### Activity:
Copy all of the data below exactly as it is given.

══════════════════════════════

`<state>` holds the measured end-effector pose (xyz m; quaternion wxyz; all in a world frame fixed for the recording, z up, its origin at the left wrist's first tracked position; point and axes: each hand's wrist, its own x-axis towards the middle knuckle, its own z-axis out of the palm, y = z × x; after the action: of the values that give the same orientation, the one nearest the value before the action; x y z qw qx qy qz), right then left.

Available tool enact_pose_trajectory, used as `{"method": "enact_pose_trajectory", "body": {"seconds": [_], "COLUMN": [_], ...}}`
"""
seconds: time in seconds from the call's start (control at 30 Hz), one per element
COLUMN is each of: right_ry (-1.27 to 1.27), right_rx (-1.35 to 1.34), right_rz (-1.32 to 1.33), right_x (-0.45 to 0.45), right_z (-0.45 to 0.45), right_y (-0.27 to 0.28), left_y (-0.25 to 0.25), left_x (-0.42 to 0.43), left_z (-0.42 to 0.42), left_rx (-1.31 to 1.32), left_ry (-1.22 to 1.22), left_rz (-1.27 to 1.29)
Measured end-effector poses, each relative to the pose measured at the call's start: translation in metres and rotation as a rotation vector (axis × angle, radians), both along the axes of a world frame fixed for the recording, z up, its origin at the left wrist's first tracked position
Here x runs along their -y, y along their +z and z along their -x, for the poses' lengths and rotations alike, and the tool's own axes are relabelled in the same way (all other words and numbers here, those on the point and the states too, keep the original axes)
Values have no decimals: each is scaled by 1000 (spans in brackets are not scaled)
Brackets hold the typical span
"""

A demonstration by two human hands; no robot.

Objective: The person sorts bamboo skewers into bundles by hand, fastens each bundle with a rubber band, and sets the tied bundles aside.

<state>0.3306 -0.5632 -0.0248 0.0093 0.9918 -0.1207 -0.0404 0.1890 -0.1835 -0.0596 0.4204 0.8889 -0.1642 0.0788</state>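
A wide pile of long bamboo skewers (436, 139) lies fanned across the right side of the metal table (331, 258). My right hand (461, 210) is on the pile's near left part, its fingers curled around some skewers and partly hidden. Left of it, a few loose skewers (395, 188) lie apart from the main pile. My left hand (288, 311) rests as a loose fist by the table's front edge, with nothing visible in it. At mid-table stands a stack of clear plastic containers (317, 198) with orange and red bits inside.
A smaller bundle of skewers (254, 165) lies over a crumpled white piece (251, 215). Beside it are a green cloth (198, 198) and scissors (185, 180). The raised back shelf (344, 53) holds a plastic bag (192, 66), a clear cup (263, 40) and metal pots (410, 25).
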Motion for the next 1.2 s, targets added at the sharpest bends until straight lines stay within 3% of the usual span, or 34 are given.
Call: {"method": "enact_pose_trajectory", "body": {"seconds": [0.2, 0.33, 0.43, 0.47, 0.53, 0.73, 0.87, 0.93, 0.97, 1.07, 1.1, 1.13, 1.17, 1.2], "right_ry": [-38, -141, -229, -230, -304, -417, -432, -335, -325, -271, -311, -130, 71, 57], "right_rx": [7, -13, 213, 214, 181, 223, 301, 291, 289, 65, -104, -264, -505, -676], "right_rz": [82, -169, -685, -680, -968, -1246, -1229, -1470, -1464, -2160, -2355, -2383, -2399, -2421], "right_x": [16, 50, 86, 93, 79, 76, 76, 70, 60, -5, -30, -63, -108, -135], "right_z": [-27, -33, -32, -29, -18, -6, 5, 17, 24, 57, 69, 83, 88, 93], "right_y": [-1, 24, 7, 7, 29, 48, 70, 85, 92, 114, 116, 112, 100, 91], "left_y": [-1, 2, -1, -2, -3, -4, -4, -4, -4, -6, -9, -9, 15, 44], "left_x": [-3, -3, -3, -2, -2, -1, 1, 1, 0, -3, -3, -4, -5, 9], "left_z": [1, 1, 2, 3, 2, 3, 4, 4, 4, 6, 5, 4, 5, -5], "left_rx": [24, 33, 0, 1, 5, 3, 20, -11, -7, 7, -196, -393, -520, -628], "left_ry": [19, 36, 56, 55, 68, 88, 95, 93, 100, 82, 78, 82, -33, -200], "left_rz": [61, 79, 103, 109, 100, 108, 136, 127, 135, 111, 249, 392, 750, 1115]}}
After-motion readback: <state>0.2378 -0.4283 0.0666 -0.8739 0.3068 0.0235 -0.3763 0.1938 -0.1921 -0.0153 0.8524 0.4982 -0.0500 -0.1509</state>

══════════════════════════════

### Task result:
`<state>` holds the measured end-effector pose (xyz m; quaternion wxyz; all in a world frame fixed for the recording, z up, its origin at the left wrist's first tracked position; point and axes: each hand's wrist, its own x-axis towards the middle knuckle, its own z-axis out of the palm, y = z × x; after the action: of the values that give the same orientation, the one nearest the value before the action; x y z qw qx qy qz), right then left.

Available tool enact_pose_trajectory, used as `{"method": "enact_pose_trajectory", "body": {"seconds": [_], "COLUMN": [_], ...}}`
"""
seconds: time in seconds from the call's start (control at 30 Hz), one per element
COLUMN is each of: right_ry (-1.27 to 1.27), right_rx (-1.35 to 1.34), right_rz (-1.32 to 1.33), right_x (-0.45 to 0.45), right_z (-0.45 to 0.45), right_y (-0.27 to 0.28), left_y (-0.25 to 0.25), left_x (-0.42 to 0.43), left_z (-0.42 to 0.42), left_rx (-1.31 to 1.32), left_ry (-1.22 to 1.22), left_rz (-1.27 to 1.29)
Measured end-effector poses, each relative to the pose measured at the call's start: translation in metres and rotation as a rotation vector (axis × angle, radians), both along the axes of a world frame fixed for the recording, z up, its origin at the left wrist's first tracked position
Here x runs along their -y, y along their +z and z along their -x, for the poses' lengths and rotations alike, and the tool's own axes are relabelled in the same way (all other words and numbers here, those on the point and the states too, keep the original axes)
Values have no decimals: each is scaled by 1000 (spans in brackets are not scaled)
Brackets hold the typical span
"""

A demonstration by two human hands; no robot.

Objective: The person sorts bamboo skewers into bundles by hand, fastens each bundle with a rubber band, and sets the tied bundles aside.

<state>0.3306 -0.5632 -0.0248 0.0093 0.9918 -0.1207 -0.0404 0.1890 -0.1835 -0.0596 0.4204 0.8889 -0.1642 0.0788</state>
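A wide pile of long bamboo skewers (436, 139) lies fanned across the right side of the metal table (331, 258). My right hand (461, 210) is on the pile's near left part, its fingers curled around some skewers and partly hidden. Left of it, a few loose skewers (395, 188) lie apart from the main pile. My left hand (288, 311) rests as a loose fist by the table's front edge, with nothing visible in it. At mid-table stands a stack of clear plastic containers (317, 198) with orange and red bits inside.
A smaller bundle of skewers (254, 165) lies over a crumpled white piece (251, 215). Beside it are a green cloth (198, 198) and scissors (185, 180). The raised back shelf (344, 53) holds a plastic bag (192, 66), a clear cup (263, 40) and metal pots (410, 25).
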Motion for the next 1.2 s, targets added at the sharpest bends until straight lines stay within 3% of the usual span, or 34 are given.
Call: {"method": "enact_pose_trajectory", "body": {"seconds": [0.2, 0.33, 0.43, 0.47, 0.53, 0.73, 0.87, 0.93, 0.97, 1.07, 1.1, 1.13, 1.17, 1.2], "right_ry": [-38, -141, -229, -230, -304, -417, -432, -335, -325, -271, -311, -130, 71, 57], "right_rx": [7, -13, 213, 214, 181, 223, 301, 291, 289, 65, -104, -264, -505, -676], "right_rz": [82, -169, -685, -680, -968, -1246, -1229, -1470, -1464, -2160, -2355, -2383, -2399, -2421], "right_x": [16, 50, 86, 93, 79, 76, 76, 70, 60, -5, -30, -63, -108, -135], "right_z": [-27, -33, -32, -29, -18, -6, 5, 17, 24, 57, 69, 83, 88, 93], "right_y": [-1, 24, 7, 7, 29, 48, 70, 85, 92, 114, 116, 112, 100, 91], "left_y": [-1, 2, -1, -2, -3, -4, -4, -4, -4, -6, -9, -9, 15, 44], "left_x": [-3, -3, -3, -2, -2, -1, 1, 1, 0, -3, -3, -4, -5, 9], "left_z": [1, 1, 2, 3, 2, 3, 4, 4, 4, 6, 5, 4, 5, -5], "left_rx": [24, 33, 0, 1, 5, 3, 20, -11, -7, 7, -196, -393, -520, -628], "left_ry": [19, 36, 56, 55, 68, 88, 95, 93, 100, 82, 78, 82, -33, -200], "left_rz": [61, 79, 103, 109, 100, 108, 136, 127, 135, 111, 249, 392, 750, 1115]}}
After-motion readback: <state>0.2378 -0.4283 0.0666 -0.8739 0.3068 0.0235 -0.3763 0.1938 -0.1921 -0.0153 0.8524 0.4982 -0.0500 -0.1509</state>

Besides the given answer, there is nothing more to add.